Machine Readable Photography
Today images are published by millions on the Internet daily. And these constitute only a fraction of all the images that are produced and archived. Computer Vision algorithms are designed to make sense of this sheer mass of visual content. They play a central role in the management of image traffic on the networks, as well as in the preparation of diagnosis in medicine or in analysing never ending footage of surveillance imagery (1). They rank, filter, predict, decide (2). They censor (3) and dream (4). They have learnt to recognise faces (5) and generate them (6) or avoid them (7). In driving systems, they learn to recognise pedestrians, avoid obstacles and solve moral dilemmas (8). Vision systems allow robots to interact with the environment (9). Embedded in phones, cameras, webcams and spectacles, they influence how images are shot and processed. The new photographer's studio is made of algorithms (10) as well as spotlights and tripods. Algorithmic curators share their tastes with amateurs of photography (11), compose their catalogues (12) and their conservative ideas of beauty cause an uproar in beauty contests (13).

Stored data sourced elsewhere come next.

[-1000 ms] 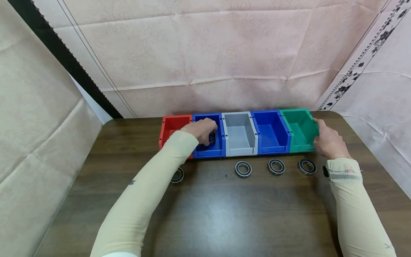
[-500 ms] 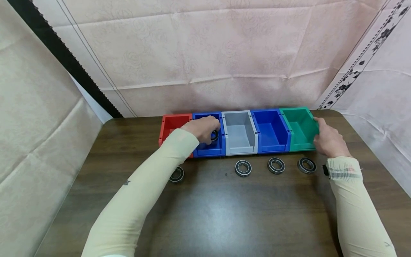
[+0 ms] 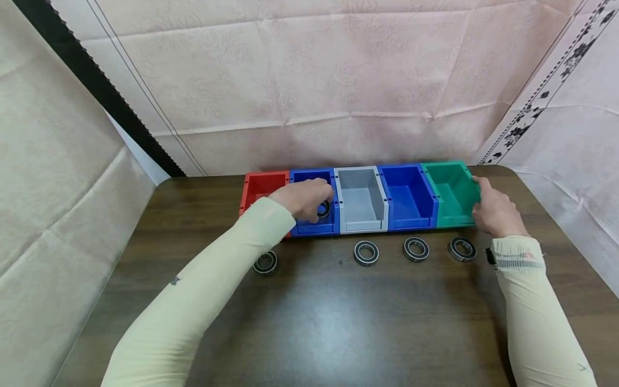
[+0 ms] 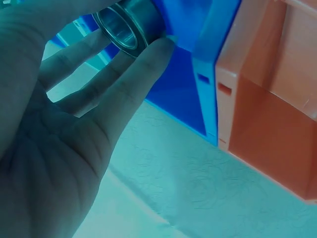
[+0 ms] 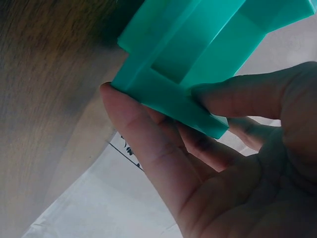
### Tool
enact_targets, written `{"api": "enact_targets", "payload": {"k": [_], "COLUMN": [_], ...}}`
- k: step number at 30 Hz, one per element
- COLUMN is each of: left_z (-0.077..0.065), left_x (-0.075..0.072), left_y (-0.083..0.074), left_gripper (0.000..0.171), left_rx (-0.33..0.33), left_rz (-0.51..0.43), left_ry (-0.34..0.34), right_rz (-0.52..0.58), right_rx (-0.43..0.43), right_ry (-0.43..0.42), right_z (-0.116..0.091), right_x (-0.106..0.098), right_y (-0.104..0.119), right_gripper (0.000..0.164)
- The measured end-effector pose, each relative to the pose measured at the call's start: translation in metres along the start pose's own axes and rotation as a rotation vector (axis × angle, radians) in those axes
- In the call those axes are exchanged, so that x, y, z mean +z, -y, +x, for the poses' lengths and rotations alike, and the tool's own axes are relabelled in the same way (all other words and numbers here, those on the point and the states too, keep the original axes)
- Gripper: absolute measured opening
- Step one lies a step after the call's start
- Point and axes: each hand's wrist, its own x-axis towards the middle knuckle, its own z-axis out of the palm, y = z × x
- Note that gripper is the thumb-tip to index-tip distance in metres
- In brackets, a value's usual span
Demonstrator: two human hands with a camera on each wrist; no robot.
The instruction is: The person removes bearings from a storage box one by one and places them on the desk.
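Observation:
My left hand (image 3: 306, 200) is over the left blue bin (image 3: 315, 230), second in a joined row. Its thumb and fingers pinch a ball bearing (image 4: 130, 27), a dark ring with a shiny edge, tilted inside the bin. In the head view the bearing's lower part shows below the knuckles. At the row's right end, my right hand (image 3: 498, 210) grips the side wall of the green bin (image 5: 183, 94), thumb inside and fingers along the outside.
A red bin (image 3: 256, 185), a grey bin (image 3: 361, 199) and another blue bin (image 3: 407, 196) complete the row. Bearings lie on the wooden table in front: one by the left sleeve (image 3: 265, 263), others further right (image 3: 366, 253), (image 3: 416, 250), (image 3: 462, 249). Pale cloth (image 3: 338, 80) hangs behind.
My left hand has shifted slightly right over the blue bin with the bearing, and the left forearm has swung left, uncovering more of the bearing beside it. The right hand stays put.

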Motion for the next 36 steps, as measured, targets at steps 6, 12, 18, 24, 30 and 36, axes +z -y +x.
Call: {"api": "enact_targets", "payload": {"k": [6, 12, 18, 24, 30, 36], "left_z": [-0.008, -0.015, -0.021, -0.028, -0.037, -0.045], "left_x": [0.000, 0.000, 0.001, 0.005, 0.012, 0.021], "left_y": [-0.005, -0.010, -0.018, -0.026, -0.029, -0.028], "left_gripper": [0.055, 0.055, 0.060, 0.064, 0.067, 0.064], "left_rx": [0.038, 0.063, 0.106, 0.124, 0.129, 0.130], "left_rz": [0.034, 0.064, 0.099, 0.108, 0.124, 0.118], "left_ry": [-0.017, -0.031, -0.041, -0.025, -0.035, -0.051], "right_rz": [-0.005, 0.000, 0.006, 0.001, 0.001, 0.014], "right_rx": [-0.005, 0.003, 0.003, 0.002, -0.005, -0.013], "right_ry": [-0.006, 0.002, 0.006, 0.002, -0.002, -0.008], "right_z": [0.000, 0.001, 0.000, -0.001, -0.001, 0.000], "right_x": [0.001, 0.001, -0.001, 0.000, 0.000, 0.002], "right_y": [0.000, 0.000, 0.001, -0.001, -0.003, -0.004], "right_gripper": [0.071, 0.071, 0.071, 0.070, 0.070, 0.071]}}
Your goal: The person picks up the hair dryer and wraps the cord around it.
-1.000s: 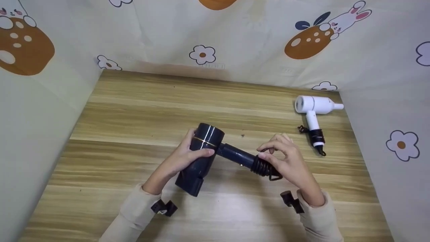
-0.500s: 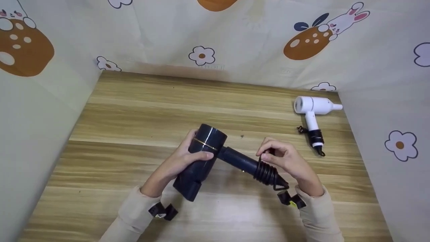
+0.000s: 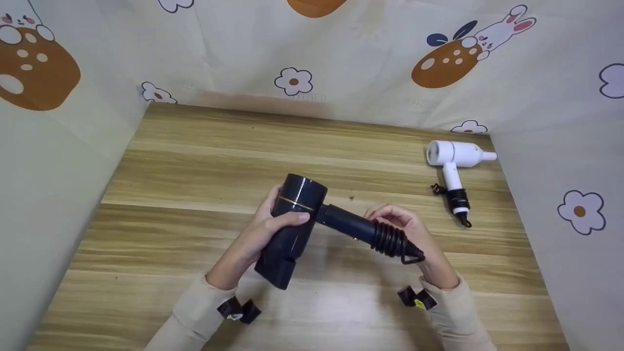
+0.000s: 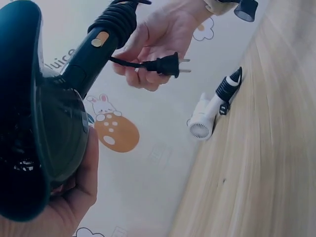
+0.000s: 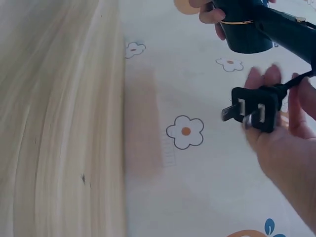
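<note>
My left hand (image 3: 265, 229) grips the barrel of a dark hair dryer (image 3: 304, 192), its thumb lying across the front. The dryer is held up off the table, with its handle pointing right and slightly down. Several turns of black power cord (image 3: 388, 239) wrap the handle's end. Behind that end, partly hidden by it in the head view, my right hand (image 3: 407, 226) pinches the loose end of the cord. In the left wrist view the two-pin plug (image 4: 165, 65) lies in front of the curled fingers; the right wrist view shows the plug (image 5: 256, 108) with its prongs facing outward.
A white hair dryer (image 3: 460, 153) with its cord wound round the handle lies at the right back of the wood-grain table (image 3: 219, 156). Printed cloth walls (image 3: 370, 63) enclose the table at the back and both sides.
My right hand has gone from above the cord turns to behind the handle, leaving the wound cord in full view. My left hand keeps its grip, the dryer shifting only slightly.
</note>
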The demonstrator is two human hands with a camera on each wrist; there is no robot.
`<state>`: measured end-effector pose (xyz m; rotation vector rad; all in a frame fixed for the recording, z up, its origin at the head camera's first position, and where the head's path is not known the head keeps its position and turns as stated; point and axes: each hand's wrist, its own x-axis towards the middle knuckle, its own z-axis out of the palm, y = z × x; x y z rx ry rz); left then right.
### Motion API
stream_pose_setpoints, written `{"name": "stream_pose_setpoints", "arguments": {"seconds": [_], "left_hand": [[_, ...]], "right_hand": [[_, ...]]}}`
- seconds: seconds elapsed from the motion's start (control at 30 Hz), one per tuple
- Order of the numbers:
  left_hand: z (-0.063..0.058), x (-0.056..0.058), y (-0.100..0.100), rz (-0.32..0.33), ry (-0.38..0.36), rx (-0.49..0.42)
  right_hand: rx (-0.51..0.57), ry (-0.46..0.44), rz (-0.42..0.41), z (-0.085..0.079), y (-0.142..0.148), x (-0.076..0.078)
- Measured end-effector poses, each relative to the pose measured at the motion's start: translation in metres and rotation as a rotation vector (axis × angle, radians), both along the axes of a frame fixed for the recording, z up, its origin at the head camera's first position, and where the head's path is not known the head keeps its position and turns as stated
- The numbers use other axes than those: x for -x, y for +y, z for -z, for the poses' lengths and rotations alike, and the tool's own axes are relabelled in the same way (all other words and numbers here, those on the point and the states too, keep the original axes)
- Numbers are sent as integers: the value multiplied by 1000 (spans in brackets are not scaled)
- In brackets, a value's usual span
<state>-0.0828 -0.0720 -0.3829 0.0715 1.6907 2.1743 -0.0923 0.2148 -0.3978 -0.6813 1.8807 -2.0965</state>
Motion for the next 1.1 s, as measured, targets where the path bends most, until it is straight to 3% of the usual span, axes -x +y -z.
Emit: {"name": "stream_pose_setpoints", "arguments": {"seconds": [0.13,0.37,0.53,0.7,0.87,1.1], "left_hand": [[-1,2,1,-10,6,31],[0,4,1,-11,-5,67],[0,5,2,3,15,126],[4,9,4,0,97,265],[6,11,5,11,135,318],[6,14,7,34,197,399]], "right_hand": [[-97,-19,43,2,4,2],[-253,-201,74,-4,8,2],[-285,-264,18,-6,10,2],[-363,-270,-51,-5,9,0],[-421,-286,-108,-5,6,-3],[-398,-338,-167,-3,5,-5]]}}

Algorithms learn from humans what images are and translate this knowledge into new images (14). In Unthinking Photography, we explore machine vision through digital art commissions (15), interviews (16), debates (17), workshops (18), performances, geekenders (19), etc. We invite artists, photographers, scientists, thinkers and makers to challenge, criticise, play with vision algorithms and software. As machines are learning how to see, UTP proposes activities for ourselves relearning how to see in their company.
— Nicolas Malevé
Nicolas Malevé, visual artist, computer programmer and data activist, lives and works between Brussels and London. Nicolas is currently working on a PhD thesis on the algorithms of vision at London South Bank University. He is a member of Constant and the Scandinavian Institute for Computational Vandalism. In the Active Archives project, with Michael Murtaugh, he is experimenting with techniques to engage with large collections of visual materials and explore different ways to navigate and question them.